TASK PROMPT:
Answer with one figure only, the number of lines below in which "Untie" occurs.

......

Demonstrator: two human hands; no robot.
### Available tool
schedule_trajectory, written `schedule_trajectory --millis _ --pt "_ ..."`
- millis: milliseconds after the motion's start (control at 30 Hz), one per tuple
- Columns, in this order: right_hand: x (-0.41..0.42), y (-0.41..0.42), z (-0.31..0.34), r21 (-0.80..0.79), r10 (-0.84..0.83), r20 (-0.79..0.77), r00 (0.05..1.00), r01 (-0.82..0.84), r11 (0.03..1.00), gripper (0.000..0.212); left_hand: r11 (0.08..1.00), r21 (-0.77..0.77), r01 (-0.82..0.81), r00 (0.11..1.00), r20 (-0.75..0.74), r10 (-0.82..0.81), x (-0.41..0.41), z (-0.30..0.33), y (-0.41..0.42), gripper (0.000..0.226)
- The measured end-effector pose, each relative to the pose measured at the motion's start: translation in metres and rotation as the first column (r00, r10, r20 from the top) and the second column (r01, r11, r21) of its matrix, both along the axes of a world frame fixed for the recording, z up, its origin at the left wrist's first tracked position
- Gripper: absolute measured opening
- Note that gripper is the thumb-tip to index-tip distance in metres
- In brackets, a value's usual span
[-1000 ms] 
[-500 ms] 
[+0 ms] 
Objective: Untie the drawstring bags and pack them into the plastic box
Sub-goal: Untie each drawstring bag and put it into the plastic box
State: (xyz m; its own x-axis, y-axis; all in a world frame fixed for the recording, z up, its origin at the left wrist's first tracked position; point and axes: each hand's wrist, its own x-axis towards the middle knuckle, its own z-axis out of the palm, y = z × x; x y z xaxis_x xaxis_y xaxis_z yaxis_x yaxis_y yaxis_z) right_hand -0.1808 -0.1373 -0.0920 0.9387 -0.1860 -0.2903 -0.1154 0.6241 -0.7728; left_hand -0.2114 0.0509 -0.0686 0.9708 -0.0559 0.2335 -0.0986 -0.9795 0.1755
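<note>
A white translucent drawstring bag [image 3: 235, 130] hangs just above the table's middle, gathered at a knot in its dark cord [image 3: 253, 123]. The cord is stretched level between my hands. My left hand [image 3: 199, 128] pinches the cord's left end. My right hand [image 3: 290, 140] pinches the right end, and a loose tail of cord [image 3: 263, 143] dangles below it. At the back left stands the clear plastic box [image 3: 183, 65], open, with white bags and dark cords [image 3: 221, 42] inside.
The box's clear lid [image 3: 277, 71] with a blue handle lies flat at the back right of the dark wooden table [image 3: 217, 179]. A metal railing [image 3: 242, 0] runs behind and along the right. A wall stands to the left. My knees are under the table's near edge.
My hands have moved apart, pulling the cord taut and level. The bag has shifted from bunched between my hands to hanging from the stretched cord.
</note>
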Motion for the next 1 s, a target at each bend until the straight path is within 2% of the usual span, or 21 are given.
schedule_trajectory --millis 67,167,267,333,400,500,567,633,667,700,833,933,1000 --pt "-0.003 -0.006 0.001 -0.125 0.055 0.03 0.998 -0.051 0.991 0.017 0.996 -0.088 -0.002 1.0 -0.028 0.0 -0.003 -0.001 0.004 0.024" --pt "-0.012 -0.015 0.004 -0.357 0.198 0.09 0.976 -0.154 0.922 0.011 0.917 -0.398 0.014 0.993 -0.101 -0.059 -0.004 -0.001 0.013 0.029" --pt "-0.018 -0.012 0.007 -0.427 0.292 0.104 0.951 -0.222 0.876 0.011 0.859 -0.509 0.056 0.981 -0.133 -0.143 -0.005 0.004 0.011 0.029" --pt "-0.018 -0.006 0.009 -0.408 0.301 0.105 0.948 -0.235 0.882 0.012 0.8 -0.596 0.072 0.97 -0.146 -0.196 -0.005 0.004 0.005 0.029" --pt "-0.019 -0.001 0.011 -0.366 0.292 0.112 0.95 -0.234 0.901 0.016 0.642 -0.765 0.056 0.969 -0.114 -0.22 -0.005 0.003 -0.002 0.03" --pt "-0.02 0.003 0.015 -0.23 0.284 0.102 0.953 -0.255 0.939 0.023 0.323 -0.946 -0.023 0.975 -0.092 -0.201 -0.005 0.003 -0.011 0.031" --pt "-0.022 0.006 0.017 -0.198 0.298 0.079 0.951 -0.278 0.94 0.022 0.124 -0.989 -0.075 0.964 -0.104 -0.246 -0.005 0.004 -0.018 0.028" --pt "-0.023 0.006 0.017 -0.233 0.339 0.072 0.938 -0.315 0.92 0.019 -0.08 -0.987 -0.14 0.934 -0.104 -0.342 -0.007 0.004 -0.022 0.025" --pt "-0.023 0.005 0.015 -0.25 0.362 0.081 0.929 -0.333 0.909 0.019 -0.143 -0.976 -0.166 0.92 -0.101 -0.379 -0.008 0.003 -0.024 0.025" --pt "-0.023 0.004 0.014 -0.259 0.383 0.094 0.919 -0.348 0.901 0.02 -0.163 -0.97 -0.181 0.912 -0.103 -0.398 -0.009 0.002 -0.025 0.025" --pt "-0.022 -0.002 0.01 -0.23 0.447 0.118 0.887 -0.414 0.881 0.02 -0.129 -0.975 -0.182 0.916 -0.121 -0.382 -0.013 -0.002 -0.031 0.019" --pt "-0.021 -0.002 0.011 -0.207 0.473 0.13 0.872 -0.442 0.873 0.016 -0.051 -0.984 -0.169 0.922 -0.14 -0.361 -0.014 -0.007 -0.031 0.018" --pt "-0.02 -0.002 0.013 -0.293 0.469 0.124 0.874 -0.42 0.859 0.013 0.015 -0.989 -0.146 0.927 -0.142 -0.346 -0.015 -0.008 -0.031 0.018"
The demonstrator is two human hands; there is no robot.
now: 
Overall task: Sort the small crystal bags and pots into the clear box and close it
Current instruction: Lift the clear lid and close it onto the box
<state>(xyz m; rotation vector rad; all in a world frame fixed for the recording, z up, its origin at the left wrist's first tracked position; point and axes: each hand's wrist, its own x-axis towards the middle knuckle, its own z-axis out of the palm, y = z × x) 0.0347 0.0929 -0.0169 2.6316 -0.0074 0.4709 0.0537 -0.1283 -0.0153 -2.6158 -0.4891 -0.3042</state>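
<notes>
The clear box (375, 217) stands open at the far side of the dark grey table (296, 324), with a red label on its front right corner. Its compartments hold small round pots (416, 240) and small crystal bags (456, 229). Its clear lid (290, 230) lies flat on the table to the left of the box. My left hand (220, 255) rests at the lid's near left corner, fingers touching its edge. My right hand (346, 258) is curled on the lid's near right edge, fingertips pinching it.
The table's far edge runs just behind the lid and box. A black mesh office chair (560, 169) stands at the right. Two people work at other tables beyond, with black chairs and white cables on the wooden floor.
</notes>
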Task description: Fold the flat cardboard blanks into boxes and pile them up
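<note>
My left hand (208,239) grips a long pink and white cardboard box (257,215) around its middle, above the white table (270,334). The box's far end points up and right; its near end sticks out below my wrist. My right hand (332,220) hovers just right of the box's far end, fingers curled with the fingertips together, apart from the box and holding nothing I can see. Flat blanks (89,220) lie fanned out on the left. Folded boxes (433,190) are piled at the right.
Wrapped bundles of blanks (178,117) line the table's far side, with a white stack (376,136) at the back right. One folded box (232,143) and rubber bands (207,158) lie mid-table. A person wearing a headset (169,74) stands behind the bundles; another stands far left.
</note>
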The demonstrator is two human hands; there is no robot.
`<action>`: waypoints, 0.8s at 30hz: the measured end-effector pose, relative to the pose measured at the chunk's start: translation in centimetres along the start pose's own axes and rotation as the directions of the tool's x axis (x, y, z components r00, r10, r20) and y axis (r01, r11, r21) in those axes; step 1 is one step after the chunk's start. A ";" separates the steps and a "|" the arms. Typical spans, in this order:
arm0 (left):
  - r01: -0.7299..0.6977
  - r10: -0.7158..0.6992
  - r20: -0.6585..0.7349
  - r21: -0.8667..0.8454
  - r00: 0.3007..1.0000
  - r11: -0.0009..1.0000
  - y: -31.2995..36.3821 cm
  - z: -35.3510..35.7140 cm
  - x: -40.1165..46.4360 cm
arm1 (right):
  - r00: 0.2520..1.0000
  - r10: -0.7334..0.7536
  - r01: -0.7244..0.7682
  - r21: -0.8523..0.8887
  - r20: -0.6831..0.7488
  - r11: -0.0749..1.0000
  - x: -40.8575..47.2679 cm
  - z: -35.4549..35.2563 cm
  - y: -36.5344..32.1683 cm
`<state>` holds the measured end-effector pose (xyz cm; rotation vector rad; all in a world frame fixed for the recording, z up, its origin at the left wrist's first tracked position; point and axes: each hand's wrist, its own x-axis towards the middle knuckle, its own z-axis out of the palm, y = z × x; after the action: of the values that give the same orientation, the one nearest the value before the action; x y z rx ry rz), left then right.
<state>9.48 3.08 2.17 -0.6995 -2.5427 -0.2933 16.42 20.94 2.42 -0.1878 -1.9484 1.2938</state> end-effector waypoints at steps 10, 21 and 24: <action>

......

TASK ANSWER:
2